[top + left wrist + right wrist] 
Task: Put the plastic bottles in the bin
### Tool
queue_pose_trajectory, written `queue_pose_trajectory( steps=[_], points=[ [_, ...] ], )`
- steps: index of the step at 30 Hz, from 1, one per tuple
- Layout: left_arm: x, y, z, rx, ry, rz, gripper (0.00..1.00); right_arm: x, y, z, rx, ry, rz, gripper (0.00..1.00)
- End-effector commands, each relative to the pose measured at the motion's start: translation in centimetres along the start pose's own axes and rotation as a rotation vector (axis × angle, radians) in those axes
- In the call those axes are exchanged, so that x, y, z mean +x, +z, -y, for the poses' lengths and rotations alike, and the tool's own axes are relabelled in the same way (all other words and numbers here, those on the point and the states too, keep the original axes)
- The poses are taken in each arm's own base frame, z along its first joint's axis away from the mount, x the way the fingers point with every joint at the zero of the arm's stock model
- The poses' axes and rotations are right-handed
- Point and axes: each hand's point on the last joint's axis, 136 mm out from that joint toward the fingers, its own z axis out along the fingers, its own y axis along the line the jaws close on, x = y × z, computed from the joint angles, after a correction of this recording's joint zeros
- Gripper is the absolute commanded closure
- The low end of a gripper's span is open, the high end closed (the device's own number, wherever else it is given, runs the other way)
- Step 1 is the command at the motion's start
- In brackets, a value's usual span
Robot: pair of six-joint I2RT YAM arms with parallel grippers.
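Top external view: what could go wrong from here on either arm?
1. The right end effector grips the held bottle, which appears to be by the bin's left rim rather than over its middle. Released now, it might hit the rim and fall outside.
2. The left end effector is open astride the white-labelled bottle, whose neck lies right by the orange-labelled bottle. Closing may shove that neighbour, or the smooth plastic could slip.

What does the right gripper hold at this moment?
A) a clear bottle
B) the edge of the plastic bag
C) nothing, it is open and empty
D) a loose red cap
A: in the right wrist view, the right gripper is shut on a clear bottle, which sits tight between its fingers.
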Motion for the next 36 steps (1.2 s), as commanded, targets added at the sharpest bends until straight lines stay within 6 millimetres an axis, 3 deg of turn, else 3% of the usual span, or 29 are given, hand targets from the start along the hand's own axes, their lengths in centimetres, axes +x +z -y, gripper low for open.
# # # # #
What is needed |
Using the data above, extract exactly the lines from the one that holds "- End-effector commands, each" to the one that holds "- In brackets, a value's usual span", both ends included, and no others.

Task solution |
- End-effector commands, each relative to the pose measured at the motion's start: translation in centimetres along the start pose's own axes and rotation as a rotation vector (axis × angle, radians) in those axes
- In the call those axes are exchanged, so that x, y, z mean +x, +z, -y, for the poses' lengths and rotations alike, and the tool's own axes are relabelled in the same way (all other words and numbers here, those on the point and the states too, keep the original axes)
- The poses are taken in each arm's own base frame, z along its first joint's axis away from the mount, x the way the fingers point with every joint at the zero of the arm's stock model
- The poses' axes and rotations are right-handed
- Point and axes: each hand's point on the last joint's axis, 136 mm out from that joint toward the fingers, its own z axis out along the fingers, its own y axis along the line the jaws close on, x = y × z, computed from the joint angles, after a correction of this recording's joint zeros
- Gripper is the absolute commanded closure
- The low end of a gripper's span is open, the high end closed (the device's own number, wherever else it is given, runs the other way)
- Step 1 is the command at the motion's start
- In brackets, a value's usual span

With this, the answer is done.